Does it take a beard to be an MP? Is this the only criteria? Well, let's see what the Parliament of Hair (PoH) will do in our modern robust thriving deMOCKracy! Well done mountain goats…hard luck the rest of you hopefuls.

Mahmood is more calculating in his assessment.

From the liberals points of view, it’s good news. At least all of the Wa’ad candidates have gone into a run-off with an opponent, so there is a good chance for a few of them to actually reach parliament, now that the vote is concentrated just between two people.

The liberals now have to work extra hard to convince people that they are the right choice.

Away from politics, MKButch has found what he was looking for.

Finally after couple of months of searching on ebay i found it.

The same model was given to my grandfather and passed to my father, and now to me. Sadly i lost it. I looked everywhere, it took me months to find a replacement.
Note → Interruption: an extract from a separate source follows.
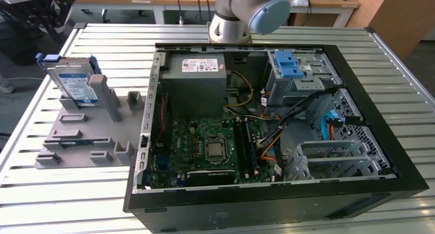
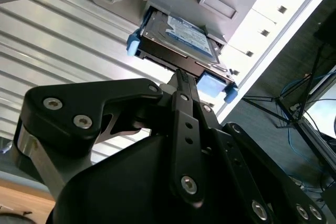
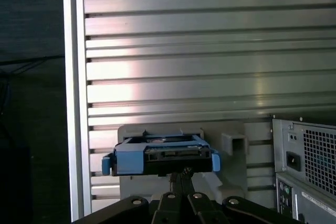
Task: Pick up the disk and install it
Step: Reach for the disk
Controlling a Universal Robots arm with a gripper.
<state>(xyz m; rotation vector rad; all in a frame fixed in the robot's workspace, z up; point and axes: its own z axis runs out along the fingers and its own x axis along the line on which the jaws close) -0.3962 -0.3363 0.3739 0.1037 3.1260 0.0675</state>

I am just hopping that the Croatian seller i bought it from wont con me.

Hope it is what you want!

Meanwhile, Serendipity has had a rough day with the opthalmologist, who insisted he had high pressure … in his eyes.

Next thing I know, she pushes my head back, the nurse puts a finger out on top of me and instructs me to keep staring at it. How? My eyes burn now, thanks to you, and you want me to stare at your finger when there's a BRIGHT LIGHT behind it!

Then the doctor starts moving this black object towards my eyes. I didn't even see what it was nor where it came from! Obviously, I looked away. She tells me not to blink. Yeah! Right! She asks me to continue looking at the nurse's finger. How am I supposed to do that when you've got what looks like a hole puncher coming at my pupil?!?!

Brilliant! Reminds me of my adventures at the dentist's but that's another story altogether!